» **Task to complete**: Scan the material below for the word "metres", then copy every line in which it appears.

» **Stored data**:
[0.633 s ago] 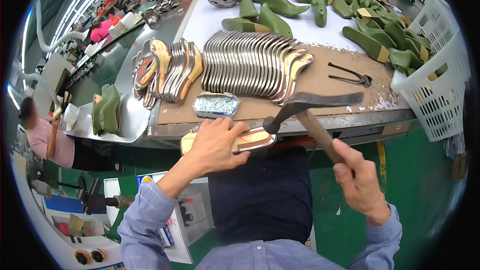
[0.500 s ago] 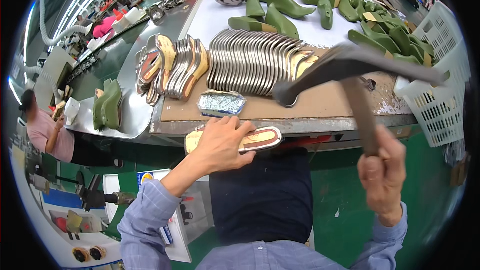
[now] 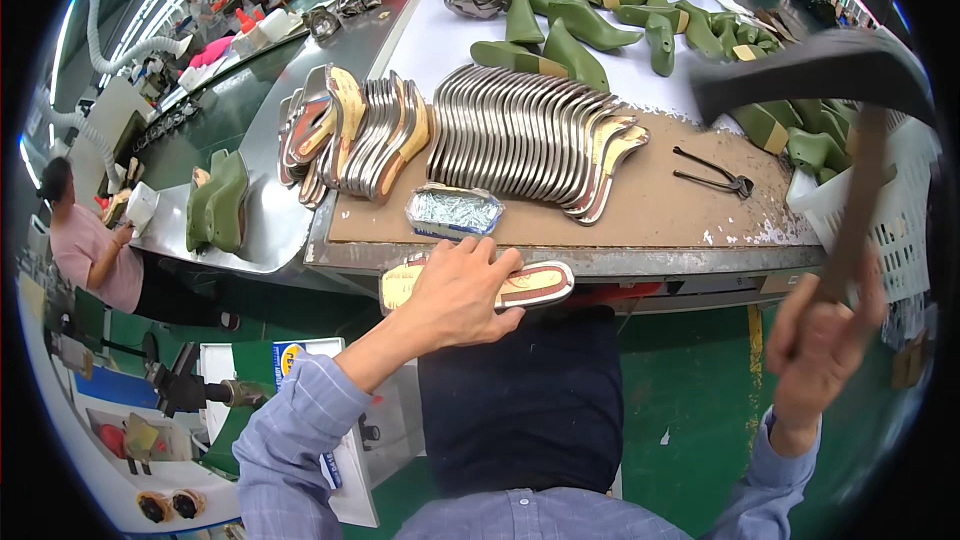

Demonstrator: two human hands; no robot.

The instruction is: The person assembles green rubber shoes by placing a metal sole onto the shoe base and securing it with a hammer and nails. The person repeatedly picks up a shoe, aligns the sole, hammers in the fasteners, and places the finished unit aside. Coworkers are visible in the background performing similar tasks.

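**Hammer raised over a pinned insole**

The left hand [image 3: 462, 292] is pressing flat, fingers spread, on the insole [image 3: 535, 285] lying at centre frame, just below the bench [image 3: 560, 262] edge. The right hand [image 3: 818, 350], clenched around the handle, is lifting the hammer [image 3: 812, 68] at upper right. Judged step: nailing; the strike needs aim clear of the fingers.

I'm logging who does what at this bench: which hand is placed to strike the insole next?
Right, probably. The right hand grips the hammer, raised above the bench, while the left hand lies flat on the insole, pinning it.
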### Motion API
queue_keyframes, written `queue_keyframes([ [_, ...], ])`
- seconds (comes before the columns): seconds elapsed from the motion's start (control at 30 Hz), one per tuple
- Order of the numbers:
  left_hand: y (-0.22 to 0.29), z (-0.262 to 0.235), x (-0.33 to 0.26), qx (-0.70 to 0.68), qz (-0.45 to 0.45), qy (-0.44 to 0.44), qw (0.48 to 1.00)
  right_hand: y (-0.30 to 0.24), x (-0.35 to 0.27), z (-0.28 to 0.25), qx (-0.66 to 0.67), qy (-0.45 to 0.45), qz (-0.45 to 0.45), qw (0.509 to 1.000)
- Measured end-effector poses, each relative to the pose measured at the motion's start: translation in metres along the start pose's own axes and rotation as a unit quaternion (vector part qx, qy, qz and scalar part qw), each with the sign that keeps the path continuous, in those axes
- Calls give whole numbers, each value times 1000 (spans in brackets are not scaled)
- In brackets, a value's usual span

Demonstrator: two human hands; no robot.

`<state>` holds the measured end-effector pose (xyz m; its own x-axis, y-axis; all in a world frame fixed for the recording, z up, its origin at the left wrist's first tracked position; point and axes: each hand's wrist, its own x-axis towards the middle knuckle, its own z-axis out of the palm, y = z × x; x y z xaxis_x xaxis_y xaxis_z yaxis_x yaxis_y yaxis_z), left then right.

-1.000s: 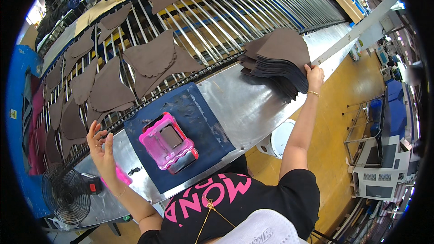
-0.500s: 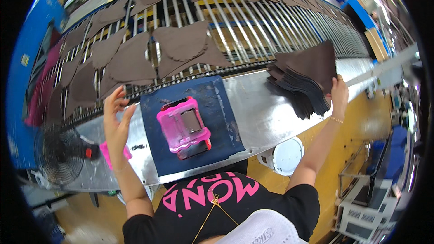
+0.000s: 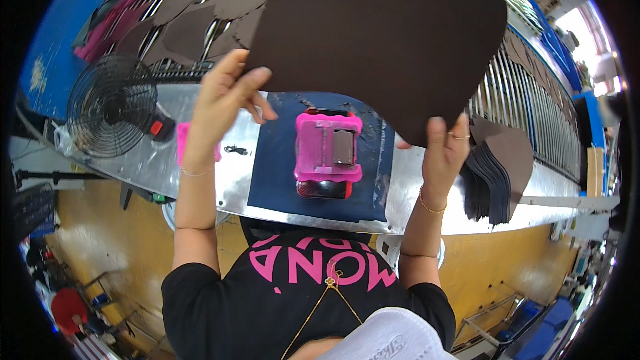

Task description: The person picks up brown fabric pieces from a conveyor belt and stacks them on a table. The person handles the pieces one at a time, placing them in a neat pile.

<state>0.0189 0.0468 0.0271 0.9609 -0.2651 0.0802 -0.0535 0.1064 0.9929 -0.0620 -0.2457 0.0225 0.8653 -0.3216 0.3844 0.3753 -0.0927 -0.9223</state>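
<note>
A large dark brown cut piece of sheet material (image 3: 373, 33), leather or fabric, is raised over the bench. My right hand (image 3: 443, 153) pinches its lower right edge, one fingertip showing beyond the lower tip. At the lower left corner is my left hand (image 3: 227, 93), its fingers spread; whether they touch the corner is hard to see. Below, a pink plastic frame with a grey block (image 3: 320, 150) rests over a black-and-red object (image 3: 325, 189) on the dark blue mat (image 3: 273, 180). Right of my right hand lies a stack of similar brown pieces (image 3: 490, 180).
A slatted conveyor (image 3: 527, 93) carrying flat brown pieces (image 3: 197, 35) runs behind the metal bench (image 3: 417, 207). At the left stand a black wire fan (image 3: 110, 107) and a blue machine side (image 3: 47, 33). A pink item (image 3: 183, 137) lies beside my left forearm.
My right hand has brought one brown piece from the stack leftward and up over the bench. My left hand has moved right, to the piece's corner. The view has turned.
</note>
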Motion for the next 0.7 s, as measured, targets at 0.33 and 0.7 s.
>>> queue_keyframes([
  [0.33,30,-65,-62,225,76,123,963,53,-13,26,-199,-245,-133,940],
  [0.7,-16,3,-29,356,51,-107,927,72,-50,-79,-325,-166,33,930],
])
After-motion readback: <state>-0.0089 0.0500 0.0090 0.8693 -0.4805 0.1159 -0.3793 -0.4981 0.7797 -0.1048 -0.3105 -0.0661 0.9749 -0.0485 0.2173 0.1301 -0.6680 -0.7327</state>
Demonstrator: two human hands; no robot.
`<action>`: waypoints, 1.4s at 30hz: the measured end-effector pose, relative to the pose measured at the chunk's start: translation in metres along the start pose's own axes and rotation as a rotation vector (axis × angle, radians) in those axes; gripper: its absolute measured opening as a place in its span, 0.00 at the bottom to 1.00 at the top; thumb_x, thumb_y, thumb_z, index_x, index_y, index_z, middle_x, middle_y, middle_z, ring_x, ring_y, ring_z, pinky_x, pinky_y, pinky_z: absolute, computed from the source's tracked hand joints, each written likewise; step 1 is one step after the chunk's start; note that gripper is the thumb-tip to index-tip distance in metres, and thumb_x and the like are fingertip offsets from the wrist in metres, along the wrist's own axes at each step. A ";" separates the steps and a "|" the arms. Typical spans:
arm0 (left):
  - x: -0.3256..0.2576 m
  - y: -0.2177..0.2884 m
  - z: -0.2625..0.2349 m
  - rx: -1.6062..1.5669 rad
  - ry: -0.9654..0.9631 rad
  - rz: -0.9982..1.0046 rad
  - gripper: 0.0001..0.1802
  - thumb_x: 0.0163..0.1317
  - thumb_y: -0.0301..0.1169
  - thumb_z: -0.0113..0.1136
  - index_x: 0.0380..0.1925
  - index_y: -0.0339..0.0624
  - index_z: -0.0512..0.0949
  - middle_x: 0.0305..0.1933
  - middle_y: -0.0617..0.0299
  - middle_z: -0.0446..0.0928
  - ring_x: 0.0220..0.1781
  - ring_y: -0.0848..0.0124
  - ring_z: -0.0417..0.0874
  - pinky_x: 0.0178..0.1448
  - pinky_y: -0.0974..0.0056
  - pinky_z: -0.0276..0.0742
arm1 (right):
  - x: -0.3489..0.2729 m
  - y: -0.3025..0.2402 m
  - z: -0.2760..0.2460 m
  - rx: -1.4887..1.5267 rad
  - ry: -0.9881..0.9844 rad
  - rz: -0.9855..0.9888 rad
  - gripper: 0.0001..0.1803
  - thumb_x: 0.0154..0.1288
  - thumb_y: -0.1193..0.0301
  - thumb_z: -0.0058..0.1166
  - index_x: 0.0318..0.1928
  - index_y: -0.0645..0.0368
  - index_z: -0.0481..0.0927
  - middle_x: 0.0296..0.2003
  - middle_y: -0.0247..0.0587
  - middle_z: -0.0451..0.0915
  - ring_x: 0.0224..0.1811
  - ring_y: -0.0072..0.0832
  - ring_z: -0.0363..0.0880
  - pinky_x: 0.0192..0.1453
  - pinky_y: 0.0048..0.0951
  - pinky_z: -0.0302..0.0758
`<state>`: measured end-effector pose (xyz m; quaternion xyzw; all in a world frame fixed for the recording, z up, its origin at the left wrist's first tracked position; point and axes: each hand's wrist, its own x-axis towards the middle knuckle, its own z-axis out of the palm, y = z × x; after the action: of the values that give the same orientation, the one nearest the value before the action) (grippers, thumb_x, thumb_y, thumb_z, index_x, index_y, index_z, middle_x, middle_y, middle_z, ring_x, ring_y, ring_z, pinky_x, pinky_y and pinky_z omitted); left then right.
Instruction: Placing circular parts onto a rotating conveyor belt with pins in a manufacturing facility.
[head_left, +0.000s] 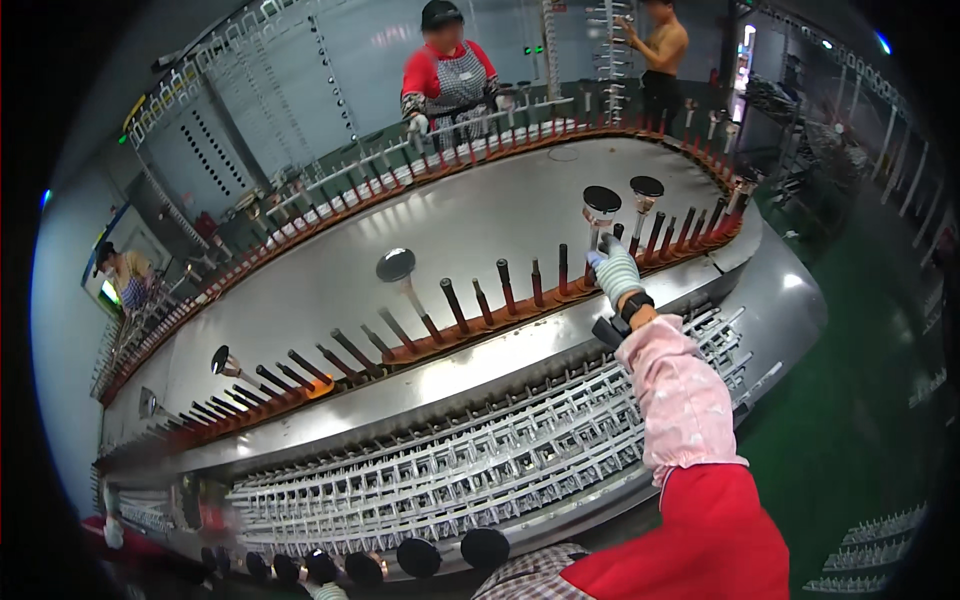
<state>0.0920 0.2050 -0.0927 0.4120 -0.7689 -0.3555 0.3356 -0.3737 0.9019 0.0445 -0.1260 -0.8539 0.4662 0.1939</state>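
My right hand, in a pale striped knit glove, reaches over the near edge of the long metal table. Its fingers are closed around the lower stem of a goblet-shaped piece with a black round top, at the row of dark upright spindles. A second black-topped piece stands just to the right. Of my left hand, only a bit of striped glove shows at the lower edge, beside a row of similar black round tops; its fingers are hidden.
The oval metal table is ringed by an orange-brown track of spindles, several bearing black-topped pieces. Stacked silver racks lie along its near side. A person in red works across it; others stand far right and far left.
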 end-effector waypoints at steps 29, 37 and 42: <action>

» **Response to this task**:
- Measured end-effector poses, each relative to the pose measured at the motion's start: translation in metres along the start pose's own axes and rotation as a unit quaternion (vector part qx, qy, qz and scalar part qw), each with the sign that keeps the path continuous, in those axes
`<action>`: waypoints, 1.4s at 30hz: the measured end-effector pose, relative to the pose measured at the chunk's start: translation in metres along the start pose's own axes and rotation as a rotation vector (axis × angle, radians) in those axes; gripper: its absolute measured opening as a place in its span, 0.00 at the bottom to 1.00 at the top; thumb_x, thumb_y, thumb_z, index_x, index_y, index_z, middle_x, middle_y, middle_z, ring_x, ring_y, ring_z, pinky_x, pinky_y, pinky_z: absolute, computed from the source's tracked hand joints, each written likewise; step 1 is one step after the chunk's start; note that gripper is the thumb-tip to index-tip distance in metres, and thumb_x and the like are fingertip offsets from the wrist in metres, along the wrist's own axes at each step. A ";" separates the steps and a "|" the arms. Typical spans:

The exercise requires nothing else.